Tindouf : Those kids that the Polisario Uses for Propaganda Purposes

Every year, The Polisario sends abroad hundreds of Sahrawi children from the Tindouf camps to serve its own propaganda purposes and independence whims.


In these camps that are completely isolated from the rest of the world, the Polisario leader, Mohamed Abdelaziz, and his cronies do not hesitate to obey whatever orders of the Algerian military intelligence services (DRS). 

Despite the blackout imposed on these camps, confidential information on such practices are leaked by dissidents through social networks or by opponents who manage to escape from Tindouf. 

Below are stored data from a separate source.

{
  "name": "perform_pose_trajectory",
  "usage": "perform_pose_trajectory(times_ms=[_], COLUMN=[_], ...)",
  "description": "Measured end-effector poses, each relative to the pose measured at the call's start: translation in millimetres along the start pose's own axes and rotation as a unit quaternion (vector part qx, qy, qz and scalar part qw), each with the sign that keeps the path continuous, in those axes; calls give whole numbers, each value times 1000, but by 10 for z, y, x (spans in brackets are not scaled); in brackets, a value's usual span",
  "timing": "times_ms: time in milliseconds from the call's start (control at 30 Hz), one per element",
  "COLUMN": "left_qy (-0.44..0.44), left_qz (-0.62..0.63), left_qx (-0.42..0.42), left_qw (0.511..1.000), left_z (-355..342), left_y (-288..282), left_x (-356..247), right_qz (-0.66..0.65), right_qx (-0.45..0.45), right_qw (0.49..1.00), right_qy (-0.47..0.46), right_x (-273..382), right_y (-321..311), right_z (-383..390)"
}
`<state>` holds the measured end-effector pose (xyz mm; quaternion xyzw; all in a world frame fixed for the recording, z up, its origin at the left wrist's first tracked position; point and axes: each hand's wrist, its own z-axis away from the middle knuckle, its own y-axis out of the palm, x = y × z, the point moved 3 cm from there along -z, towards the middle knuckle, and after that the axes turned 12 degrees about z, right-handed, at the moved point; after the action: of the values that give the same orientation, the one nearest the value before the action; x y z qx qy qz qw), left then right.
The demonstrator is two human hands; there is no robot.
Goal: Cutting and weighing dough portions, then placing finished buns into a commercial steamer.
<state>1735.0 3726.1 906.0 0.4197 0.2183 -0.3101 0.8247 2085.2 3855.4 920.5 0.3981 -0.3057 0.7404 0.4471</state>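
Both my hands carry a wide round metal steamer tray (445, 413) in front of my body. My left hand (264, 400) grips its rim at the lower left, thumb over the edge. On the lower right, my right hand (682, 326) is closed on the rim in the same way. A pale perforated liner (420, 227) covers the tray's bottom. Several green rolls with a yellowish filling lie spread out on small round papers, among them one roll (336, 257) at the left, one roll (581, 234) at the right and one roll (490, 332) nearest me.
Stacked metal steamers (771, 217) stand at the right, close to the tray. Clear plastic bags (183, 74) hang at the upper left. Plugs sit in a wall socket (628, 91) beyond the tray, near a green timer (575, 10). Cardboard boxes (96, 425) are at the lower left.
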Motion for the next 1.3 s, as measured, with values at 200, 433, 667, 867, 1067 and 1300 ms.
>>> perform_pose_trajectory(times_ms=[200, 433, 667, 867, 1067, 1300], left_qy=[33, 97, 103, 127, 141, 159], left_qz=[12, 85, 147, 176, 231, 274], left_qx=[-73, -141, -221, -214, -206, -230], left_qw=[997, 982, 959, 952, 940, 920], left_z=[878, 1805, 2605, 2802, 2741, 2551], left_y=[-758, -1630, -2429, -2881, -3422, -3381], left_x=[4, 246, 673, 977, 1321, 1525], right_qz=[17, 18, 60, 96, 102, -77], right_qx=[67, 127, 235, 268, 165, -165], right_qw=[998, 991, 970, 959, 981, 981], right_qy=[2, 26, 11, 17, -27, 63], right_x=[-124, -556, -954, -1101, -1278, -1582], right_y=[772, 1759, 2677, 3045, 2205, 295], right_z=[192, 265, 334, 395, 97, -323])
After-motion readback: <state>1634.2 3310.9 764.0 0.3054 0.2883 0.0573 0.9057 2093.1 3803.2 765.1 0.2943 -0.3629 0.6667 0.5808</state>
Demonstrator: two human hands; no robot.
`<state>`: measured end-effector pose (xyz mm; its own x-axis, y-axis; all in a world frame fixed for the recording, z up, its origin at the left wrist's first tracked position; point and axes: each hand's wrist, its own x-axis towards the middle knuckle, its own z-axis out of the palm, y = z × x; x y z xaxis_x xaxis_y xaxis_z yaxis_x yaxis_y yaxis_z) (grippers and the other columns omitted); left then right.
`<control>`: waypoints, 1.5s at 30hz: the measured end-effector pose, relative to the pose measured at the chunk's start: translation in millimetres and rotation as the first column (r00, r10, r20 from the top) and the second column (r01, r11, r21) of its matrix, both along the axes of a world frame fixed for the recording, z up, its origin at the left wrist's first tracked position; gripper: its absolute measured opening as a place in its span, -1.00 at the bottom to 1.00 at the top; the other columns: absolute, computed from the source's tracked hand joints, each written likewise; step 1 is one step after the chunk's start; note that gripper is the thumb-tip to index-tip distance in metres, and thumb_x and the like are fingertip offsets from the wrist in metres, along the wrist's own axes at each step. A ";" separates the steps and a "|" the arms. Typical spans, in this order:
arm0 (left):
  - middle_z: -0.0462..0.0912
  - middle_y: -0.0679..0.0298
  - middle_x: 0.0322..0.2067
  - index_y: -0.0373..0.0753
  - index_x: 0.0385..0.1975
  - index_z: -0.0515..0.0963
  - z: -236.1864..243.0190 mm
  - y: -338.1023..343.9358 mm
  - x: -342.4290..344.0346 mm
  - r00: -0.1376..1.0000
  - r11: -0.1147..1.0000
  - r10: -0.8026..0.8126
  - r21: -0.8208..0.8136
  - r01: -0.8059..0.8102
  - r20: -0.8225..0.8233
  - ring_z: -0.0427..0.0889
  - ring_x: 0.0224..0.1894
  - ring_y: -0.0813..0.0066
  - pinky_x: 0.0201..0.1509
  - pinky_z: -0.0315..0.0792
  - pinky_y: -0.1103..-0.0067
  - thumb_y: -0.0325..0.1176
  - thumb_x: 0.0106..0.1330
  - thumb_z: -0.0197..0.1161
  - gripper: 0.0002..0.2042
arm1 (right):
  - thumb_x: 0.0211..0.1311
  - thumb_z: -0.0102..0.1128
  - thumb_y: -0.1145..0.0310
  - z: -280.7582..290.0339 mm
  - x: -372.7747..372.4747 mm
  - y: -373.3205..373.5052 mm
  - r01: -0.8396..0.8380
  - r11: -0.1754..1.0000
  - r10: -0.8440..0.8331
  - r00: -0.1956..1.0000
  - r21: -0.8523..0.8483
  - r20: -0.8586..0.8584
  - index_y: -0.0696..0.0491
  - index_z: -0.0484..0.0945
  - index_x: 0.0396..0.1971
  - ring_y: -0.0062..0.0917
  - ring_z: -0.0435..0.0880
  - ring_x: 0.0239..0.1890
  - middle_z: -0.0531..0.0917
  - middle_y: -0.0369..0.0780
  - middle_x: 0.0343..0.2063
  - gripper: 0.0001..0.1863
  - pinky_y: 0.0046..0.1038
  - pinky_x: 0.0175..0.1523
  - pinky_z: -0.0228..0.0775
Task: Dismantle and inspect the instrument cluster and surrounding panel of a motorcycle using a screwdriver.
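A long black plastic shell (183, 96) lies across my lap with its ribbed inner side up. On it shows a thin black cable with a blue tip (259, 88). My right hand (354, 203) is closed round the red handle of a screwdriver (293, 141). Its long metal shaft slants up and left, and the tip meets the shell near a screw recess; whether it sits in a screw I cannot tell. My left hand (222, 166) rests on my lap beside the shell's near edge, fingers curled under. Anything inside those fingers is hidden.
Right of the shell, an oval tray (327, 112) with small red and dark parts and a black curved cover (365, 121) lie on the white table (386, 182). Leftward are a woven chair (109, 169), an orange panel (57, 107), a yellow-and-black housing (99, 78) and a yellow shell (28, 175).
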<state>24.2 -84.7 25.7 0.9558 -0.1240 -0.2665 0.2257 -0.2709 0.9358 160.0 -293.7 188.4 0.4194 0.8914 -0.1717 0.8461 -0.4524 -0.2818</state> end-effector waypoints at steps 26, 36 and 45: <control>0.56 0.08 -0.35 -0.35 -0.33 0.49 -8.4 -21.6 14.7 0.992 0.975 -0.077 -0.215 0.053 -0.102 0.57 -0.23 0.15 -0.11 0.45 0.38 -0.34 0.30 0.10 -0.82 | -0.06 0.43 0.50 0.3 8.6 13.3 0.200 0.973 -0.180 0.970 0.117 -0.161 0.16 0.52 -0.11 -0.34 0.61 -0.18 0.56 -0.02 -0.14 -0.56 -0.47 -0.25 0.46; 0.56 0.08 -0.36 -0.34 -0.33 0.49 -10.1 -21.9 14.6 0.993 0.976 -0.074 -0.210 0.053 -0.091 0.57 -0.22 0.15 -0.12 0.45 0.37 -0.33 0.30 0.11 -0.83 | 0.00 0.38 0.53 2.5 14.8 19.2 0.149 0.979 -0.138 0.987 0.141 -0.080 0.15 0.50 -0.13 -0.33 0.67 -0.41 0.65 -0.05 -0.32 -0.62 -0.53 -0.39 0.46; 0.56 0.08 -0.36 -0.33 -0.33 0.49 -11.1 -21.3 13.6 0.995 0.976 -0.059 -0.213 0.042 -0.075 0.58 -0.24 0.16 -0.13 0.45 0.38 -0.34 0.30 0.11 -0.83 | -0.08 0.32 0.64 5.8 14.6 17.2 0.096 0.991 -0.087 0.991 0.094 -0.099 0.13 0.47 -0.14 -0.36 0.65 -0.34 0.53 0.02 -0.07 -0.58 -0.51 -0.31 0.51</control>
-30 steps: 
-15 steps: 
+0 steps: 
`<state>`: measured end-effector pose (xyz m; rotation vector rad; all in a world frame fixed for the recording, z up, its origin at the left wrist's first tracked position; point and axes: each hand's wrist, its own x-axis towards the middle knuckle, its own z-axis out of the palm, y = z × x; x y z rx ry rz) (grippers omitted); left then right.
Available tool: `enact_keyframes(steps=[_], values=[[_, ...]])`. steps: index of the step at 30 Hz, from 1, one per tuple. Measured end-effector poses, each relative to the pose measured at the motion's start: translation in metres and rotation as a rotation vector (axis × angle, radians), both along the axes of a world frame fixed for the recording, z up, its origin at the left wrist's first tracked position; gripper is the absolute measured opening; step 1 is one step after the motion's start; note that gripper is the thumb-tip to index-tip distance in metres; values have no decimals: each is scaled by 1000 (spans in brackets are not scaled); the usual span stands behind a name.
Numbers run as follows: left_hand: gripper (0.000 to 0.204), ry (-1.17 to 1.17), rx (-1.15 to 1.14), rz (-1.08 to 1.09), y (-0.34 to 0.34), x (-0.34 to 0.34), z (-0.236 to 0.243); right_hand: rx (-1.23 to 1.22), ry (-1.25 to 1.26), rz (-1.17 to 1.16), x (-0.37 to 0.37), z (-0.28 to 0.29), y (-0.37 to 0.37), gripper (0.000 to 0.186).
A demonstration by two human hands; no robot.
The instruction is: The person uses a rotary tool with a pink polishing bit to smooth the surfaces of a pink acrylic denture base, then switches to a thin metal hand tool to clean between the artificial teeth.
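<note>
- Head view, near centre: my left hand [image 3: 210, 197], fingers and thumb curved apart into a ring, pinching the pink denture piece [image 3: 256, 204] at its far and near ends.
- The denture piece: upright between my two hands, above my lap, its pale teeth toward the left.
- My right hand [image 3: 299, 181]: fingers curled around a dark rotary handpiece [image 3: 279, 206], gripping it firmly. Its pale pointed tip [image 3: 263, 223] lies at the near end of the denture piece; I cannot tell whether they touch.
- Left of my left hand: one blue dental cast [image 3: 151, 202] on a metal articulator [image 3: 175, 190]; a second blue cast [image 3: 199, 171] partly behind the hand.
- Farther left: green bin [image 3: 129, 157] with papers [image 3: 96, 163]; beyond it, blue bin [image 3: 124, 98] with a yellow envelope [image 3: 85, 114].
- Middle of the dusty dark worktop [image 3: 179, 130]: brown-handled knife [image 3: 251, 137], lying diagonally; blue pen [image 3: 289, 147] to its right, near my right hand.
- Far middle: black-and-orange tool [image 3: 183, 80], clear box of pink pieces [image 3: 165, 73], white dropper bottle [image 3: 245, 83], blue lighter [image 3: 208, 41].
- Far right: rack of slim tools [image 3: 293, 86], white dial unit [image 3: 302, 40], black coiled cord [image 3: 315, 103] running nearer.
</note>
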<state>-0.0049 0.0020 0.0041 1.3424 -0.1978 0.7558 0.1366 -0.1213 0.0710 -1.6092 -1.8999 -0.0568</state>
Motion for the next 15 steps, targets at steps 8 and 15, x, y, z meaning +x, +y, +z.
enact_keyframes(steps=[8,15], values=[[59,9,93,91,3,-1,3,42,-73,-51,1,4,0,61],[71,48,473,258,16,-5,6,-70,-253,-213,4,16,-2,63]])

In a damning testimony, a Sahrawi dissident who succeeded recently to return to Morocco said that the main goal of the members of the Youth Movement for Change (MJPC) lies in ousting Mohamed Abdelaziz and his lieutenants and ending the control of the Polisario and the DRS on the Tindouf camps and their inhabitants. 

In these camps where absolute despair and hopelessness prevail, the Sahrawis have no freedom of expression or movement and international independent media are not allowed access without the prior permission of the Algerian DRS, he said. 

The MJPC activists denounce these surreal living conditions and openly accuse the long serving corrupt leaders of the Polisario of exploiting children for propaganda ends, he went on to say. 

Every year, hundreds of children are sent to so-called summer camps in Europe, while they are actually victims of enforced expatriation to Spain, Italy, or France. Some of these children are adopted by foster families which do not hesitate to convert them to Christianity. 

In an attempt to refute these documented facts, Polisario acolytes have been circulating on the web photos of children performing Islamic prayers in the homes of host families. But the Polisario does not explain why the people organizing these so called holidays are often from religious associations and are keen on turning these children over to very conservative families. 

Hundreds of other Sahrawi children are sent to Cuba where, instead of attending school as their parents are told, they are turned over to military instructors for indoctrination sessions. Between the training sessions, they are sent to work in tobacco farms or in the famous Havana cigar factories. 

Some of these children will stay in Cuba for years without any contact with their families and if it happens that they return to Tindouf, they are alien to their own parents, no longer speak their language or understand their traditions. And the international community is keeping silent on these children’s sad fate.